━━━━━ RECORDS FOR THIS TASK ━━━━━
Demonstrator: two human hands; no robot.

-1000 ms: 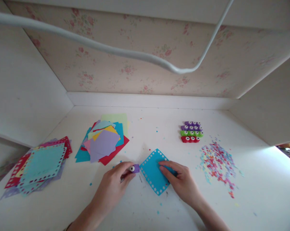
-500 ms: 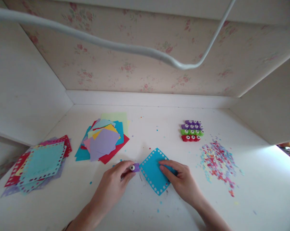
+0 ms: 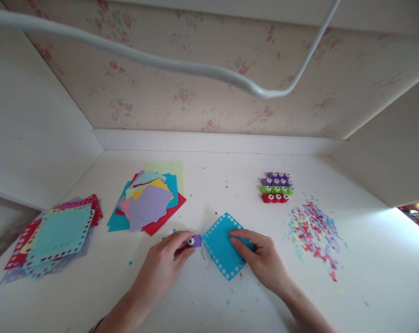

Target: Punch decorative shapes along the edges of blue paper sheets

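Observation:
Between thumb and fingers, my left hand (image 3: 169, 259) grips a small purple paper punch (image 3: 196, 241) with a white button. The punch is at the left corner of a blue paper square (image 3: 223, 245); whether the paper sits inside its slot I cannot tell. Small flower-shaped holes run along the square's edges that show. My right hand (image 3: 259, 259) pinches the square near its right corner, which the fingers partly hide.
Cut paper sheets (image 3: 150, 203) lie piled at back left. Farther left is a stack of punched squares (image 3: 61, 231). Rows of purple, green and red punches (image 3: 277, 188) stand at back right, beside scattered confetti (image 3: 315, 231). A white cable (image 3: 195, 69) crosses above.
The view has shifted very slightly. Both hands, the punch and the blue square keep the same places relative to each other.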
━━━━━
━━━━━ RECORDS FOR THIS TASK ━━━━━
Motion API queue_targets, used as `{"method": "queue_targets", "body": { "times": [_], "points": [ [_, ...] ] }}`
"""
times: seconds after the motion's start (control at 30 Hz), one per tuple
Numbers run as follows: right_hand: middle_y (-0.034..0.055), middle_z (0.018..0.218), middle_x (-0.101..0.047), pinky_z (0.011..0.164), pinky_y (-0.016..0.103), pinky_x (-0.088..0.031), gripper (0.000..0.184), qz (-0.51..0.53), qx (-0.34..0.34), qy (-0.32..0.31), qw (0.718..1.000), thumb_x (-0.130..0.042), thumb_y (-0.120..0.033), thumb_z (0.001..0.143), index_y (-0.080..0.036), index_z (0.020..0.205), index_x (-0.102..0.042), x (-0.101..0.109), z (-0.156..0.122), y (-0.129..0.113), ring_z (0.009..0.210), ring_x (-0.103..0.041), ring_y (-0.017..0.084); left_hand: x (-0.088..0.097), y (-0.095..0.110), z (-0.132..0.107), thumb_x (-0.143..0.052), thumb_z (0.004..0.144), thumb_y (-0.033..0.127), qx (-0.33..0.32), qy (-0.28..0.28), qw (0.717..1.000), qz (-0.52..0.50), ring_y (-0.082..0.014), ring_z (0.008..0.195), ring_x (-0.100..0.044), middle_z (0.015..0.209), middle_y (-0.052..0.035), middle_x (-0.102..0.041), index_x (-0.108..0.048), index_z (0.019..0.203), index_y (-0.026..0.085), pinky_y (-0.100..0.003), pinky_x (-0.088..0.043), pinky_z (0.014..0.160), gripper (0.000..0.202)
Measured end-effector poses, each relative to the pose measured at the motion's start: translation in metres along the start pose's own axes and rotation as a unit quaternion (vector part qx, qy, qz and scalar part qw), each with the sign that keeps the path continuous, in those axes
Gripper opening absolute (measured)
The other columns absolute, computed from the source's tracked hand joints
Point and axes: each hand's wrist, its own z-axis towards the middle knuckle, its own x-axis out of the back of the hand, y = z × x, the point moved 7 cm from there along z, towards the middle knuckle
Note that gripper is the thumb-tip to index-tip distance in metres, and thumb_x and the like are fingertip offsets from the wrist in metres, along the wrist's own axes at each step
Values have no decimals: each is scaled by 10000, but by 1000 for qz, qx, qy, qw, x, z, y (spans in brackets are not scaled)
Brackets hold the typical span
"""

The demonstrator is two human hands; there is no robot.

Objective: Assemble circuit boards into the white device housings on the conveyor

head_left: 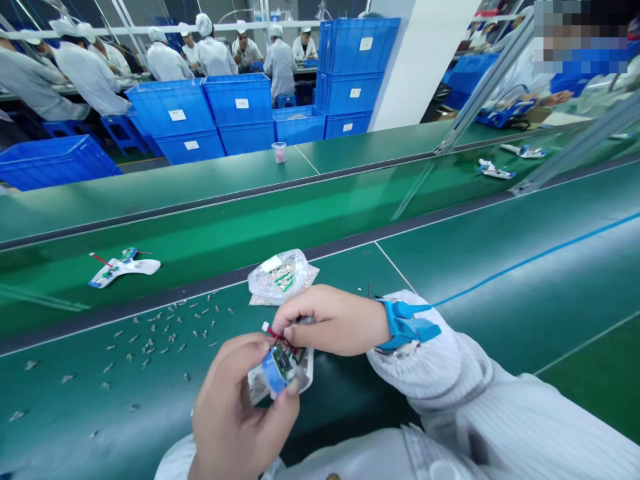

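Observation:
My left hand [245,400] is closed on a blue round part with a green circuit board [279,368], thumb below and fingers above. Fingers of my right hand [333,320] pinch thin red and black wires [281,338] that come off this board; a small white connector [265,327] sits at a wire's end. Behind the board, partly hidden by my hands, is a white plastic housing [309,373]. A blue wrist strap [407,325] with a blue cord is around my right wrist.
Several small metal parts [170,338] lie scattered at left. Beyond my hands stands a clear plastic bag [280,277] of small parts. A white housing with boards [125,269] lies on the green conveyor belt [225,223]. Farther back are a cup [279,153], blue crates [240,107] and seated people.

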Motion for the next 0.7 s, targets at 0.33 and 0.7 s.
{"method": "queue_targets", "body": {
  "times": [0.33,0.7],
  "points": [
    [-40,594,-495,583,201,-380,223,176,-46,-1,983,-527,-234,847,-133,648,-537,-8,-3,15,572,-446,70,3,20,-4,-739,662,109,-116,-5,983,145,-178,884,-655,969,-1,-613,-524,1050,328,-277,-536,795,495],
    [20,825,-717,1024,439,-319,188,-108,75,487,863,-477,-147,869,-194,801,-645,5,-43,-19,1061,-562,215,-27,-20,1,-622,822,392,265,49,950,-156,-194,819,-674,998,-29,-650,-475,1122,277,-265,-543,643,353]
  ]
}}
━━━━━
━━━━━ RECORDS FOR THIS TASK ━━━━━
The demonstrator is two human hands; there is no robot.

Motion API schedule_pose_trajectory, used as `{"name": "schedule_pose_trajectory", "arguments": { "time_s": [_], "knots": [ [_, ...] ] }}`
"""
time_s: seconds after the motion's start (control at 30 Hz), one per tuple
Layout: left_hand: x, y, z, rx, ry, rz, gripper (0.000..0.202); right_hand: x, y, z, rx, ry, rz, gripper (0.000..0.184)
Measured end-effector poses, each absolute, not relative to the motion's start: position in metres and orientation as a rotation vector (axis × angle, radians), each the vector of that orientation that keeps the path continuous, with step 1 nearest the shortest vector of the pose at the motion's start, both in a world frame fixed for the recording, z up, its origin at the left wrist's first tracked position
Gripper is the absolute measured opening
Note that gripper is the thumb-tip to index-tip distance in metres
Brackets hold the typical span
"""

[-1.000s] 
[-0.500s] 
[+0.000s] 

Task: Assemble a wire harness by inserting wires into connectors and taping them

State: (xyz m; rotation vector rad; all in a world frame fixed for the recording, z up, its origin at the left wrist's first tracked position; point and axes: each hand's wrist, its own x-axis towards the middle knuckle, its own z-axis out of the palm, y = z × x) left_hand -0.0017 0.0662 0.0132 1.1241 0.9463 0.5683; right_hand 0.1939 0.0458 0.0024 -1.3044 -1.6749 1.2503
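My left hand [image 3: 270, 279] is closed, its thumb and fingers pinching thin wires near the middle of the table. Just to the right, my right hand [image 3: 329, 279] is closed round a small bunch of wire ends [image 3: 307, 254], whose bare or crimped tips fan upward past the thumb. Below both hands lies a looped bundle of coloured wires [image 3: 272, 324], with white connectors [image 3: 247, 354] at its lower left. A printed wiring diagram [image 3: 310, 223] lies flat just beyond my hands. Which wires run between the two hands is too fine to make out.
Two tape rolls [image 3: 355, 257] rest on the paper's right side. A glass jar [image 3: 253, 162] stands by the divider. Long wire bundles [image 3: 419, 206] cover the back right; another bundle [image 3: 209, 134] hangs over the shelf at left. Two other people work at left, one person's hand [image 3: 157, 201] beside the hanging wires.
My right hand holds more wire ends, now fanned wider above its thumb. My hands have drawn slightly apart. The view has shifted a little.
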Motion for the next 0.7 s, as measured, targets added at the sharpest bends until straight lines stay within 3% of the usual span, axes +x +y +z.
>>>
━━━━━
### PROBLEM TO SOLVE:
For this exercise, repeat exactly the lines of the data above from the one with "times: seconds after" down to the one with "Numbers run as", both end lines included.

### SOLUTION FOR THIS PROBLEM:
times: seconds after the motion's start (control at 30 Hz), one per tuple
Numbers run as follows: right_hand: middle_y (-0.034..0.055), middle_z (0.018..0.218), middle_x (-0.101..0.047), pinky_z (0.011..0.164), pinky_y (-0.016..0.103), pinky_x (-0.088..0.031), gripper (0.000..0.184), qz (-0.51..0.53), qx (-0.34..0.34), qy (-0.32..0.31), qw (0.718..1.000), thumb_x (-0.130..0.042), thumb_y (-0.120..0.033), thumb_z (0.001..0.143), index_y (-0.080..0.036), index_z (0.020..0.205), index_x (-0.102..0.042), x (-0.101..0.109), z (-0.156..0.122), y (-0.129..0.113), ring_z (0.009..0.210), ring_x (-0.103..0.041), ring_y (-0.017..0.084); left_hand: x (-0.088..0.097), y (-0.095..0.110), z (-0.132..0.107), thumb_x (-0.143..0.052), thumb_z (0.004..0.144), thumb_y (-0.033..0.127), qx (-0.33..0.32), qy (-0.28..0.28), qw (0.717..1.000), qz (-0.52..0.50), ring_y (-0.082..0.014), ring_z (0.008..0.195), ring_x (-0.100..0.044), middle_z (0.015..0.209), middle_y (-0.052..0.035), middle_x (-0.102..0.041), index_x (-0.108..0.048), index_z (0.019..0.203), index_y (-0.026..0.085), pinky_y (-0.100..0.003), pinky_x (-0.088..0.043), pinky_z (0.014..0.160), gripper (0.000..0.202)

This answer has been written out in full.